If you're conflict-avoidant, you might struggle to challenge clients or hold difficult boundaries. Again, information. You don't have to become confrontational. But you need to notice when avoidance is serving you rather than the client.
Personality traits that seem like weaknesses can be strengths. Sensitivity makes you attuned to subtlety. Anxiety keeps you vigilant. Need for connection drives empathy.
The point isn't to judge yourself. It's to know yourself. So you can be more present.
More authentic. More aware of when your personality is helping and when it's getting in the way.
The Ongoing Work
This isn't one-and-done. Reflecting on personality is ongoing.
You encounter new situations. New clients. New challenges. And each one reveals something else about how you show up.
You bring that to supervision. To personal therapy. To your journal. And you keep learning. Keep adjusting. Keep growing.
Because the more you understand yourself, the less your unexamined patterns run the show. And the more space you create for the client to be themselves.
That's what personality work is for. Not self-indulgence. Not navel-gazing. But creating the conditions for someone else to be seen, heard, and met without your stuff getting in the way.
Ready to Explore This Further?
If this understanding of personality as essential to counselling practice resonates with you, our Level 3 Certificate in Counselling Studies takes this work much deeper. You'll explore your personality, personal history, and patterns of relating in depth, with ongoing supervision and reflective practice woven throughout.
Our person-centred approach means you'll be challenged, supported, and held as you do this uncomfortable but essential inner work. Small cohorts. Qualified counsellor tutors. A space where looking at yourself isn't optional. It's the foundation.
Find out more about Level 3 at The School of Counselling.
About The School of Counselling
The School of Counselling is a CPCAB-approved online training provider offering Level 2, Level 3, and Level 4 counselling courses. Our person-centred approach emphasises self-awareness, reflective practice, and creating the conditions for genuine therapeutic relationships. We work with small cohorts, qualified counsellor tutors, and an international student body, ensuring you're supported every step of the way.
Frequently Asked Questions
What if my personality makes me unsuitable for counselling?
There's no single counselling personality type.
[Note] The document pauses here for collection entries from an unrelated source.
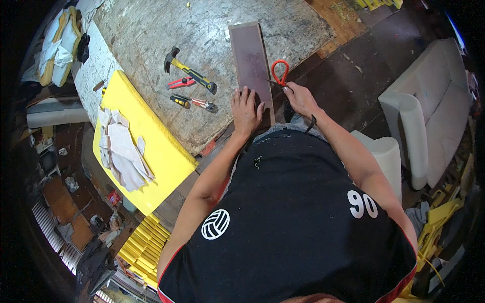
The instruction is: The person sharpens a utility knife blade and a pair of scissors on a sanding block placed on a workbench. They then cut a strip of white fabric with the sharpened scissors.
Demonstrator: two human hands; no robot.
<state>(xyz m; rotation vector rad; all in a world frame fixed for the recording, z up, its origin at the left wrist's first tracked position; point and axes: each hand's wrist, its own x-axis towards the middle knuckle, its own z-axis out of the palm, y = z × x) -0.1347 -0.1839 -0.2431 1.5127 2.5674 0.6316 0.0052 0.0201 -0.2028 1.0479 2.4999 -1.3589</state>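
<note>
A long, flat, dark brownish-purple board (251, 63) with lighter edges lies on the worn worktable, its near end close to my body. My left hand (246, 112) rests flat on the near part of this board, fingers stretched out. To the right of the board, my right hand (301, 100) is closed on red-handled scissors (280, 70); their red loop points away from me and a dark tip reaches toward the board's edge. Left of the board lie a yellow-and-black claw hammer (193, 72), red-handled pliers (181, 83) and screwdriver-like hand tools (198, 104).
The scuffed worktable (141, 30) spreads ahead. On the left, a yellow foam sheet (146, 156) carries a pale cloth piece (121, 151). Light upholstered seat parts (429, 111) stand at right. Yellow foam strips (144, 247) are stacked at lower left.
</note>
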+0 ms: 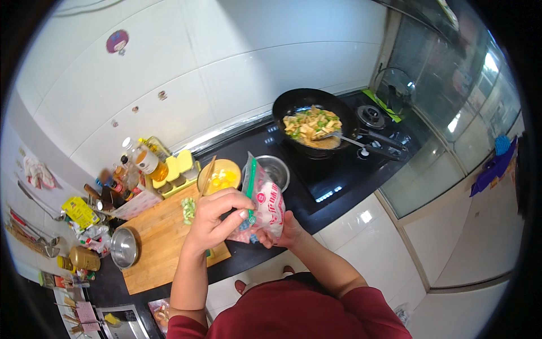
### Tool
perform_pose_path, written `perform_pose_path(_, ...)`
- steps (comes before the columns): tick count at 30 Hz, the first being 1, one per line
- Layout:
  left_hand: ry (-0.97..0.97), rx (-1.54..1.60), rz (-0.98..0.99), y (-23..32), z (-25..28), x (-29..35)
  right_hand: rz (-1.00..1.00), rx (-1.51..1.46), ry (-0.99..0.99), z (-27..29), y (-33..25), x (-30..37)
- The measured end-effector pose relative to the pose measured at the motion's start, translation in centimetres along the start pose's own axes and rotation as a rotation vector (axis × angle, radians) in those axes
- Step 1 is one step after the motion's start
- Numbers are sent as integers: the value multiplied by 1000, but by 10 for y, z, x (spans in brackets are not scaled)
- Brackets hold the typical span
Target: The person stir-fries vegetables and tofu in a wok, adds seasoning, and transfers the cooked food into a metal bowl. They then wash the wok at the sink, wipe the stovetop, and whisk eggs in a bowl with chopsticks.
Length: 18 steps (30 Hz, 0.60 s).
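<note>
A clear zip bag [270, 204] with red print and a green closure strip, holding something white, is upright in front of me over the counter's front edge. My left hand [219, 217] is closed, thumb and fingers pinching the bag's edge by the green strip. Cupped under and behind the bag, my right hand [289, 233] grips its lower part. Just beyond the bag stand a bowl [232, 164] with raw egg yolks and chopsticks [209, 174] across its left side, and a metal bowl [280, 165], partly hidden by the bag.
A black wok [287, 101] with cooked food and a spatula [347, 139] sits on the stove at the right. To the left is a cutting board [158, 243] with chopped green pieces [188, 210]. A steel bowl [125, 247] and bottles [148, 161] stand near it.
</note>
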<state>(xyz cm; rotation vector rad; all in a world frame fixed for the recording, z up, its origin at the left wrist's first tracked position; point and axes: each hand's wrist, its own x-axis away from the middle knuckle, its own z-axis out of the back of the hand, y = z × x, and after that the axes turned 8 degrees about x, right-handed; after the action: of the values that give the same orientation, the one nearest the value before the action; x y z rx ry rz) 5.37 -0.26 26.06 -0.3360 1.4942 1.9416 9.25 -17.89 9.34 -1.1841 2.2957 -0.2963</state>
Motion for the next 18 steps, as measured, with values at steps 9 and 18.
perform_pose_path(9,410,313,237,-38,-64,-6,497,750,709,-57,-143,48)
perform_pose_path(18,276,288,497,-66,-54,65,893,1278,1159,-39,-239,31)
Introverts and extroverts both make excellent counsellors. Anxious people and calm people. Sensitive and resilient. What matters is awareness. Knowing how your personality shows up and working with it, not against it. The training helps you do that.
Do I have to change my personality to be a counsellor?
No. You're learning to be more yourself, not someone else. But you do need to understand your patterns so they don't run the show without your awareness. Personality isn't fixed, but it's also not something to eliminate. It's something to work with consciously.
How do I know which personality traits are getting in the way?
Feedback. From observers in skills practice. From your tutor. From supervision. From personal therapy. And from noticing patterns: when do you feel uncomfortable? When do you rush to fix? When do you withdraw? Those moments tell you what's getting activated and what needs exploring.
What if I don't like what I discover about my personality?
That's normal. Most people discover things about themselves they'd rather not see. But awareness is the first step. You bring it to supervision, to therapy, to reflection. You work with it. And often what seems like a weakness reveals something important about your history or your coping strategies. It's information, not a verdict.
How long does personality reflection take?
It's ongoing. Lifelong. You don't finish reflecting on personality. Every new situation, client, or challenge reveals something else. The training gives you the tools to do this work, but you keep doing it throughout your career. That's what makes counselling a practice, not a set of techniques.